All lines from the entries below that contain the string "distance" should be copied out.

•••

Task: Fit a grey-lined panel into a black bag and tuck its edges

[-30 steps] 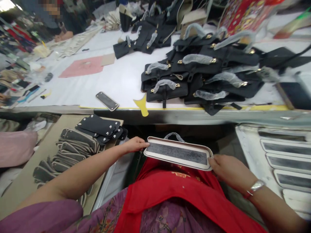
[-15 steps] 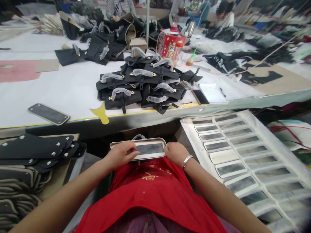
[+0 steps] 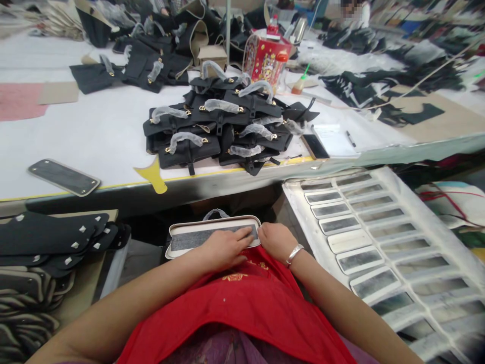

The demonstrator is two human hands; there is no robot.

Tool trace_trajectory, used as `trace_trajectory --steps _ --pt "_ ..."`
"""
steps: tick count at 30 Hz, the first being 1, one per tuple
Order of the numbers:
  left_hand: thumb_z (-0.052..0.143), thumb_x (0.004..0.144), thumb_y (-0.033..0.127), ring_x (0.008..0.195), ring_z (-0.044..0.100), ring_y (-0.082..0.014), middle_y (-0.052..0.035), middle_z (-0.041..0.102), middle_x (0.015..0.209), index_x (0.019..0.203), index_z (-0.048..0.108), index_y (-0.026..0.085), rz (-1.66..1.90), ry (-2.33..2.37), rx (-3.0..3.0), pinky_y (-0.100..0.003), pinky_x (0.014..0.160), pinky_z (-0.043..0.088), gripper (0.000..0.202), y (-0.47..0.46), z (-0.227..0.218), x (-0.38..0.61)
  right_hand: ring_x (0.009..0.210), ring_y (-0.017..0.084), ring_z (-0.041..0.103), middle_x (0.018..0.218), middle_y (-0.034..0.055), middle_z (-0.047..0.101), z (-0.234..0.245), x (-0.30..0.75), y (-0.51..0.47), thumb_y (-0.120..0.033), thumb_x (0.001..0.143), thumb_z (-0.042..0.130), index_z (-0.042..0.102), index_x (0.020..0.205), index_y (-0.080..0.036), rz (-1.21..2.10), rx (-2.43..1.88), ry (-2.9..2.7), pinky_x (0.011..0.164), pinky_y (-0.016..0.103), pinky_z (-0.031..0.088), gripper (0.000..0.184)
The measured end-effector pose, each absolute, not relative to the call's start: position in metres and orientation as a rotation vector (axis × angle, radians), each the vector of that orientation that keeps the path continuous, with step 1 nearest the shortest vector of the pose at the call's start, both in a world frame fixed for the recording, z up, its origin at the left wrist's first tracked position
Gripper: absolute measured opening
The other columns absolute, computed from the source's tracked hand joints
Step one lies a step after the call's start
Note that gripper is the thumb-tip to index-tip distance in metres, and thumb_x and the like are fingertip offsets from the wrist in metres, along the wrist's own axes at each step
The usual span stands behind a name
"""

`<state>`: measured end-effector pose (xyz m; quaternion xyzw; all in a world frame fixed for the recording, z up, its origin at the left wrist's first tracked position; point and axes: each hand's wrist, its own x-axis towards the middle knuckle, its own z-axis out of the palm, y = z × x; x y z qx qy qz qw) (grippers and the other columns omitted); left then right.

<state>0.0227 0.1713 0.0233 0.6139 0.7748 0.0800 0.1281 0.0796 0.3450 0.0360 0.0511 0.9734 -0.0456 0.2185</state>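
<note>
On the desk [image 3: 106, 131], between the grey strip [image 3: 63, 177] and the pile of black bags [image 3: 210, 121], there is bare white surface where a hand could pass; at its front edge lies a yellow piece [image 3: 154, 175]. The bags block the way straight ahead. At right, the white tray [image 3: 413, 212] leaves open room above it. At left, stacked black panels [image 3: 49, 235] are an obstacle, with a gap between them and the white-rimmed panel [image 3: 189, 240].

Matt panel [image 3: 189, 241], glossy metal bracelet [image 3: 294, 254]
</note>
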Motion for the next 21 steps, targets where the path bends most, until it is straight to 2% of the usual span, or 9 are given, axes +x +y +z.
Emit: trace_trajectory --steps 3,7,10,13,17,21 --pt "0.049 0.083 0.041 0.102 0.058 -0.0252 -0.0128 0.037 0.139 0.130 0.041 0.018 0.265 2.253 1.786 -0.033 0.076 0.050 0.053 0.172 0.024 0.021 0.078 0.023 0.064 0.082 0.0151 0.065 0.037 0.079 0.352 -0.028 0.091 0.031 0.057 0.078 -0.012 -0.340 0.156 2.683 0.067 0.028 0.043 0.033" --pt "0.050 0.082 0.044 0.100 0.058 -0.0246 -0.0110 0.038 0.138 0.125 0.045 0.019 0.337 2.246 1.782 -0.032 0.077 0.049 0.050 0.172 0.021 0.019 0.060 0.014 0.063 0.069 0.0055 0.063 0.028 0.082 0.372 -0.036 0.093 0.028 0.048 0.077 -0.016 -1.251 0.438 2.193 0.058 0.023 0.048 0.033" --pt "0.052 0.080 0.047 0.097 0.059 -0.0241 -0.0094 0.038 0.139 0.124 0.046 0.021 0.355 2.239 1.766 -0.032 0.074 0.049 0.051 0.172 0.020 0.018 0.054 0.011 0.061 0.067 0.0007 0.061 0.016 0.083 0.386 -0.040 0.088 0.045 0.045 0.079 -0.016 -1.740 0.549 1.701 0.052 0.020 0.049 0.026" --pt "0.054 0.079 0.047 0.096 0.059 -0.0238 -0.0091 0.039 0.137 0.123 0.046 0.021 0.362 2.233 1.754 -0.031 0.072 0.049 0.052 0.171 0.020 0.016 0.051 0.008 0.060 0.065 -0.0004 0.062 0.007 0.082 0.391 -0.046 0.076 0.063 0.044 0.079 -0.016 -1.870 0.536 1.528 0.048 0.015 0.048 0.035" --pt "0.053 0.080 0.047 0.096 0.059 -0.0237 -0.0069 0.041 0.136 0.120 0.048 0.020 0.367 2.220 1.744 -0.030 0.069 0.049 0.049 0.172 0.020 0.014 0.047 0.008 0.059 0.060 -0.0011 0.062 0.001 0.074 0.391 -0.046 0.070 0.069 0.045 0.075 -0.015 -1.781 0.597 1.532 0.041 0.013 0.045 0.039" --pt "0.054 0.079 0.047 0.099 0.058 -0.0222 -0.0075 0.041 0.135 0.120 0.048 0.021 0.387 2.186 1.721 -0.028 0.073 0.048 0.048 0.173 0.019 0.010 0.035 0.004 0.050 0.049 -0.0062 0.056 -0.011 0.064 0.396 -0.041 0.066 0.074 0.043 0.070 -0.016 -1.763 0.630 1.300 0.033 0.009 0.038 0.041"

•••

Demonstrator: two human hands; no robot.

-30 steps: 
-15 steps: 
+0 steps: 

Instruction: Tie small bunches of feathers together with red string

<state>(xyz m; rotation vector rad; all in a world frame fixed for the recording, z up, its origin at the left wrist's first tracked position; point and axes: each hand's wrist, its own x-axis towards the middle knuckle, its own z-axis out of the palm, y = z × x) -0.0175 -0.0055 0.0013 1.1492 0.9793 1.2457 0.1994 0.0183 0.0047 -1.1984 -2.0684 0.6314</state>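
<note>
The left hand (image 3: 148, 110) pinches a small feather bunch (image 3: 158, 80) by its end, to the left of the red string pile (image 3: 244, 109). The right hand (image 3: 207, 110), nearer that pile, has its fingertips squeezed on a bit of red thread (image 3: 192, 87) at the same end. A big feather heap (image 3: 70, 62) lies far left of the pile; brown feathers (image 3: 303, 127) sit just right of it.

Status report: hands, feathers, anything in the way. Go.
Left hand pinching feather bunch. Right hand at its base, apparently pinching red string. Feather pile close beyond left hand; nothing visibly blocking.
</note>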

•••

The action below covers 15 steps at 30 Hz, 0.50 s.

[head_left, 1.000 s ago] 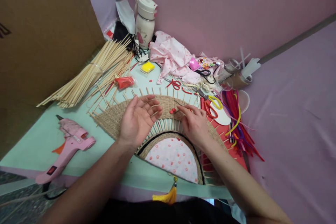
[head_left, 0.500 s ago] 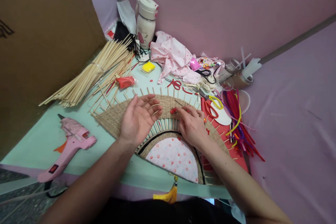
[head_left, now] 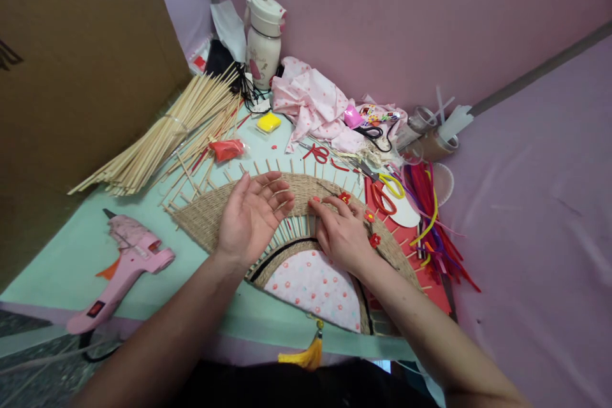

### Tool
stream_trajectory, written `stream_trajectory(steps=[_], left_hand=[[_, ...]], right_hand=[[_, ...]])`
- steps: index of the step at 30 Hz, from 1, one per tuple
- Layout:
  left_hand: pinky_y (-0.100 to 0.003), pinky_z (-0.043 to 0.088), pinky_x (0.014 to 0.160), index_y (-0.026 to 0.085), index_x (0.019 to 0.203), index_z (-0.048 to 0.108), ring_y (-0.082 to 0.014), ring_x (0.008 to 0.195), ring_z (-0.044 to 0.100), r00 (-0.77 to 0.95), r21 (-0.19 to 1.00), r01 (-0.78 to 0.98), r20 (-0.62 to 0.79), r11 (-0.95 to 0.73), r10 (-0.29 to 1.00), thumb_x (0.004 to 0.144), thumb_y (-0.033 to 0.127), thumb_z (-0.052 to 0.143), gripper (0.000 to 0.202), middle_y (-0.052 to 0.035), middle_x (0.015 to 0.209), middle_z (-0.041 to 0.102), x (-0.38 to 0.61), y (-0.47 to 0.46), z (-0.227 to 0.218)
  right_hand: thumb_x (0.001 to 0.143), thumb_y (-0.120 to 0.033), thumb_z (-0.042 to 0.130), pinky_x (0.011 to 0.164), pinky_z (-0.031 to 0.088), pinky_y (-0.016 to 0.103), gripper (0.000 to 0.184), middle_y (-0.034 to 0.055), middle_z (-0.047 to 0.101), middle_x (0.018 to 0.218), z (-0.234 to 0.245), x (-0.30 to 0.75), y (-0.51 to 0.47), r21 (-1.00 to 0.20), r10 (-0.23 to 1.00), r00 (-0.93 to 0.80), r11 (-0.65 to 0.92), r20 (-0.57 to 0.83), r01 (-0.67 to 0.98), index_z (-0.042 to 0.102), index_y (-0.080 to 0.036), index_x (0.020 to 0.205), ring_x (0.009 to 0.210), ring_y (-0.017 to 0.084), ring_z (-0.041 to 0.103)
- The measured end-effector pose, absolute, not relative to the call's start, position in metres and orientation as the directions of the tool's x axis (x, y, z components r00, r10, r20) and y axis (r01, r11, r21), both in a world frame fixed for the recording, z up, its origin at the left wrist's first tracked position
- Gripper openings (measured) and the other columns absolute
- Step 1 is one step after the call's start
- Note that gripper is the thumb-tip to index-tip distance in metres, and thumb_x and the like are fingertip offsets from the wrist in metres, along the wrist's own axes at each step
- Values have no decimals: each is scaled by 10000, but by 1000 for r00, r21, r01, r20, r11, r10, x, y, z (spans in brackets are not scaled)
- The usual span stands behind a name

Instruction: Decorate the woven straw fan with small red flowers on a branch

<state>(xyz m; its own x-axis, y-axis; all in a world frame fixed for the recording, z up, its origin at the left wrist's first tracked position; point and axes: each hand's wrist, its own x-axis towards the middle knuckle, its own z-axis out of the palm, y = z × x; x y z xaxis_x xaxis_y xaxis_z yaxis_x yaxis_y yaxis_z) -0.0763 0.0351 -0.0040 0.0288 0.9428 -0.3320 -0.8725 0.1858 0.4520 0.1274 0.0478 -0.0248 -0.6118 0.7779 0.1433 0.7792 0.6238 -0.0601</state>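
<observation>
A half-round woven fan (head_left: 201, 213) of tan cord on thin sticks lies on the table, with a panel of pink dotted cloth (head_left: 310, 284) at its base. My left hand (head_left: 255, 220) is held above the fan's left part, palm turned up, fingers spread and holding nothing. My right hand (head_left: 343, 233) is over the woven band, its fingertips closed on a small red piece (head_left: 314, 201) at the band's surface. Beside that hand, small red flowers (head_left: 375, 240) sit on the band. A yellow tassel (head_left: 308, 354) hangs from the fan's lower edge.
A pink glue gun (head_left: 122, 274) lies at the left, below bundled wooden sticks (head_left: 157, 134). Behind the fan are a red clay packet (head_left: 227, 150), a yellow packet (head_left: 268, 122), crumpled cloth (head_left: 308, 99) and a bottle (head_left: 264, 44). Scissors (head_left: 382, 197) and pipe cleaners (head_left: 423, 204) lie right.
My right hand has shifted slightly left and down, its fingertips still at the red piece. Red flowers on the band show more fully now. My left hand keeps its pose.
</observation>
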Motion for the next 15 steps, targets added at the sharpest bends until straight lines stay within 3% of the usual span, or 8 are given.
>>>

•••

WRITTEN REPLY:
Note that gripper is the thumb-tip to index-tip distance in metres, and thumb_x and the like are fingertip offsets from the wrist in metres, along the wrist's own axes at each step
- Note that gripper is the thumb-tip to index-tip distance in metres, and thumb_x and the like are fingertip offsets from the wrist in metres, along the wrist's own axes at each step

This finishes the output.